REVIEW: Is it me or it's just been "offbeat" episodes since the season openers? I generally like these, but guys, space them out! The Emmies certainly did like this one and it garnered a lot of nominations in more technical categories, but I'm a little cold towards it. While doing at atmospheric, black and white, throwback horror episode is a nice idea, Chris Carter's effort here is a pile of mixed metaphors. It starts life as a comic book that becomes a B-movie that wants to be Frankenstein's Monster, but is really too '50s for that. The cars and locations (like J.J.'s Diner - does Leslie Knope know about this?) are from the latter era, but the spell is broken by Jerry Springer's television intrusions and some scenes turning into Cher music videos. If this is Carter's attempt at postmodernism (tying in with the title's joke), it's just not refined or focused enough.
It can still be enjoyed as a kooky comedy filled with Frankenstein references, mind you. Dr. Pollidori (a name borrowed from the OTHER guy staying with Byron and the Shelley's that fateful summer) is played by Seinfeld's John O'Hurley, a properly melodramatic mad scientist whose family motto seems to be "because I can". His arch delivery is one of the better things about the episode, usually pronounced to the tune of thunder and lightning crashing outside. He engineers a finale where the townspeople bring their own torches. The monster, of course, turns out to be more benign, a cross between the Elephant Man and Young Frankenstein's monster. Carter pushes the comedy to its straining point at the very end when Mutato rocks hard at an almost-private Cher concert while his two-faced, papier maché babies are paraded on the Springer show. Isn't this Carter's SECOND rape culture comedy? People in this universe sure don't mind getting impregnated by monsters without their consent.
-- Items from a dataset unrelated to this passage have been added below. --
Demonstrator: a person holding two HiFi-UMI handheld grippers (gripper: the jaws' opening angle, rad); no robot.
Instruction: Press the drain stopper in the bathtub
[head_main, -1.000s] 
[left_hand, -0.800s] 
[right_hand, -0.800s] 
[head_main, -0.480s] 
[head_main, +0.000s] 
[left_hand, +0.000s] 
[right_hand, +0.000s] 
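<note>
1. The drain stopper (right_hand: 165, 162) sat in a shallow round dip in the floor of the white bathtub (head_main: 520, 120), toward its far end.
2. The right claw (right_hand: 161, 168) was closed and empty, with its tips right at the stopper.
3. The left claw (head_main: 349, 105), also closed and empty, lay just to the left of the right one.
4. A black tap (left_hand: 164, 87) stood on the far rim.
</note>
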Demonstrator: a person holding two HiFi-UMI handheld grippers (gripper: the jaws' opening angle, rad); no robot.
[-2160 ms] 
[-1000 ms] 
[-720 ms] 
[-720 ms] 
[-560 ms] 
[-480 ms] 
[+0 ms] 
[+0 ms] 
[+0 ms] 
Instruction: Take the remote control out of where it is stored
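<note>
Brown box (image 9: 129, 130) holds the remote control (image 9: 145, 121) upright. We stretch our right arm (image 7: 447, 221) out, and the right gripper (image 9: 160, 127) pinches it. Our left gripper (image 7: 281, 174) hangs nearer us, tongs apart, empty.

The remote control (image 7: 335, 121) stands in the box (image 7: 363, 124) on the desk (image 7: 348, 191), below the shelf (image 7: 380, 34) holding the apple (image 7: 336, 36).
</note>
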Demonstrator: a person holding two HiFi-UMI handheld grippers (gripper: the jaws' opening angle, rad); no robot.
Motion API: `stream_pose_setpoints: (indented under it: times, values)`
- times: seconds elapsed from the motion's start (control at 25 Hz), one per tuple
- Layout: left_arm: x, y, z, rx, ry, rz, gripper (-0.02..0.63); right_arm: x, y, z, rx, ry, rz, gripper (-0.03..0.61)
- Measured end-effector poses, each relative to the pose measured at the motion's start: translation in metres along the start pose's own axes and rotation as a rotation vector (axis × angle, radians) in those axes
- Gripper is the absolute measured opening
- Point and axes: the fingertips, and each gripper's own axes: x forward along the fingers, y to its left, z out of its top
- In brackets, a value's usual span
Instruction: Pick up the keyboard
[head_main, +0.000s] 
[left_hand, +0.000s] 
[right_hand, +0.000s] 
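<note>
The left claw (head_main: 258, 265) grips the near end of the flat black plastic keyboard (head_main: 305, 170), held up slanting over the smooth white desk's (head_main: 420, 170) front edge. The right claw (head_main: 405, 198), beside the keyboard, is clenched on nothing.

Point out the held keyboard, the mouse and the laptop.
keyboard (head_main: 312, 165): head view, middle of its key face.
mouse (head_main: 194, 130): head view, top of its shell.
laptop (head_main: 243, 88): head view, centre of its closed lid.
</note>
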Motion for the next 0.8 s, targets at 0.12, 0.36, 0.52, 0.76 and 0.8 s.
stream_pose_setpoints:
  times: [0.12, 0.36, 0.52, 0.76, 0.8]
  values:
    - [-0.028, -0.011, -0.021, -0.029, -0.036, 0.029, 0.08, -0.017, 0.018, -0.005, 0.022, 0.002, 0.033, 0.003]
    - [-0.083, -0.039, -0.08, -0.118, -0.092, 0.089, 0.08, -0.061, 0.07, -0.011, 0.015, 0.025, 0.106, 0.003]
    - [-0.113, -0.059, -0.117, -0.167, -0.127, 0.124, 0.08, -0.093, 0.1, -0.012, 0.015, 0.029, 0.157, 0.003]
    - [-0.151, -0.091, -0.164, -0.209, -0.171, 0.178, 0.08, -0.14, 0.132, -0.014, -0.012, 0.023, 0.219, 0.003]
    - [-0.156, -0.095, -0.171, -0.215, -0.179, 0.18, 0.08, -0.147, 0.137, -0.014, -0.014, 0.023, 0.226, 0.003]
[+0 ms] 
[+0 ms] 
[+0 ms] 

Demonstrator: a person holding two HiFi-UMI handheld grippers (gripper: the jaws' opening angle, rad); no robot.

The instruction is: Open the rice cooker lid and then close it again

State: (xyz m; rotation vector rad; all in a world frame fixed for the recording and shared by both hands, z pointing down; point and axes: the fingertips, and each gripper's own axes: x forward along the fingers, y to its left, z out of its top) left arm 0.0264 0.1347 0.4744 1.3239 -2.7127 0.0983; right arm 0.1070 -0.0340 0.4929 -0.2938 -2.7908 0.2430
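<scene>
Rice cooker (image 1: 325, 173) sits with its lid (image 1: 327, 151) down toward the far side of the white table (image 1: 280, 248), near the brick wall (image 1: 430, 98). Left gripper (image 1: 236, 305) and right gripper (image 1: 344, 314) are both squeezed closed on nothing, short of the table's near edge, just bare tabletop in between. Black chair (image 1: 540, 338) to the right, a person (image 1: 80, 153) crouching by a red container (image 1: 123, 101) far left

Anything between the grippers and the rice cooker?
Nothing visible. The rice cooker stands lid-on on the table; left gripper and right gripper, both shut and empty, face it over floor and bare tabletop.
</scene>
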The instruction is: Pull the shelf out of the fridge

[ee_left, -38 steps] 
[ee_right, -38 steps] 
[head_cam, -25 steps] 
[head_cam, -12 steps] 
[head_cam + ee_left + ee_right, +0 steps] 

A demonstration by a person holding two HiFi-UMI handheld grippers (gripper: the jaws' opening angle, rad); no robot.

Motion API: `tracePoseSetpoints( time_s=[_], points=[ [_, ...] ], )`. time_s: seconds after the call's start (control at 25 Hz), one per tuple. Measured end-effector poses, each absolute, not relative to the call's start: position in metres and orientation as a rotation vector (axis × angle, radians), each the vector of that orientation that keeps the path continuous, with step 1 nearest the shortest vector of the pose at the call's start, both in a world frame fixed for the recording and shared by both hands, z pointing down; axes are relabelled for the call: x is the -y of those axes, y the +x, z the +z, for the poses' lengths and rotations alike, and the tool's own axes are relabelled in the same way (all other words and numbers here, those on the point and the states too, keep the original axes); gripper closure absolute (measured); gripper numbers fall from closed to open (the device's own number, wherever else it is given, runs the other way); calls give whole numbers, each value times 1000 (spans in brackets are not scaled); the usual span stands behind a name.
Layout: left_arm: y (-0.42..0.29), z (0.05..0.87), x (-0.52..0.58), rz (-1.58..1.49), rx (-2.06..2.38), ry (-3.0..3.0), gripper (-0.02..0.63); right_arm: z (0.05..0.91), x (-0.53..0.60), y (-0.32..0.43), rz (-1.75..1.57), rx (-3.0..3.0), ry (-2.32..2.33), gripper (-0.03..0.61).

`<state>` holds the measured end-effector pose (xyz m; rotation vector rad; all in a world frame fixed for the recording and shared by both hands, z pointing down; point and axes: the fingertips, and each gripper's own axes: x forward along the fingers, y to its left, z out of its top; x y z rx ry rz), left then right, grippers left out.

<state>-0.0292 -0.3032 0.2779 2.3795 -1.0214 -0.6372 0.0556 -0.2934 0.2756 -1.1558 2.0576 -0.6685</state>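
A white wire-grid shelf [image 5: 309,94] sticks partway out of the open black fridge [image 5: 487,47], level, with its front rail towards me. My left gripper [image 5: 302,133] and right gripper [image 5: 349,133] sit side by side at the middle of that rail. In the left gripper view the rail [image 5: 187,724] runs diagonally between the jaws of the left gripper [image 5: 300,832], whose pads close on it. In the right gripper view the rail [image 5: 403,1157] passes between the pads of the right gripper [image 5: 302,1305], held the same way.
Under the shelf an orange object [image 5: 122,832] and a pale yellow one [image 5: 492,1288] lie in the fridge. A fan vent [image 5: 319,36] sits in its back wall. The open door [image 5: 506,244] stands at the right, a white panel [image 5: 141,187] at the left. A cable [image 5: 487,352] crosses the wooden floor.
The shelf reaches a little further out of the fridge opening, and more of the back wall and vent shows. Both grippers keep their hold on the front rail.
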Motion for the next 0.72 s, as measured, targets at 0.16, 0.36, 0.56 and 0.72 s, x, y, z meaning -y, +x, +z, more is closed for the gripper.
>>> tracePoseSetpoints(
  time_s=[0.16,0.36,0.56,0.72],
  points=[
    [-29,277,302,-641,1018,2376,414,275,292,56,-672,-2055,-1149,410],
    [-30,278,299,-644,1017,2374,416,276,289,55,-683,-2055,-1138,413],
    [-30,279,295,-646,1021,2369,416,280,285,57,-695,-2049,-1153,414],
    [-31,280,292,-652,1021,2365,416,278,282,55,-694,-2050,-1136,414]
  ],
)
The suggestion is, in fact, that the town has a remarkable number of birth defects, and people looking alike despite coming from different families. At the end, we discover these people were likely genetically crossbred with barnyard animals. You've got pigs and chickens and goats... all in some quest to make Mutato a "bride". And okay, Pollidori is a geneticist; he works on flies. But this was all done by his father, a farmer who taught himself genetics by looking at his son's notes. So it's all very outrageous. I'm just not sure I find it funny. Being the third X-Files comedy in a row isn't doing it any favors either.
REWATCHABILITY: Medium - A slick formal experiment, but a ridiculous comedy that's not especially clever. I fear that like the "not sure I believe in that stuff anymore" Mulder, the show may be becoming a bit aimless.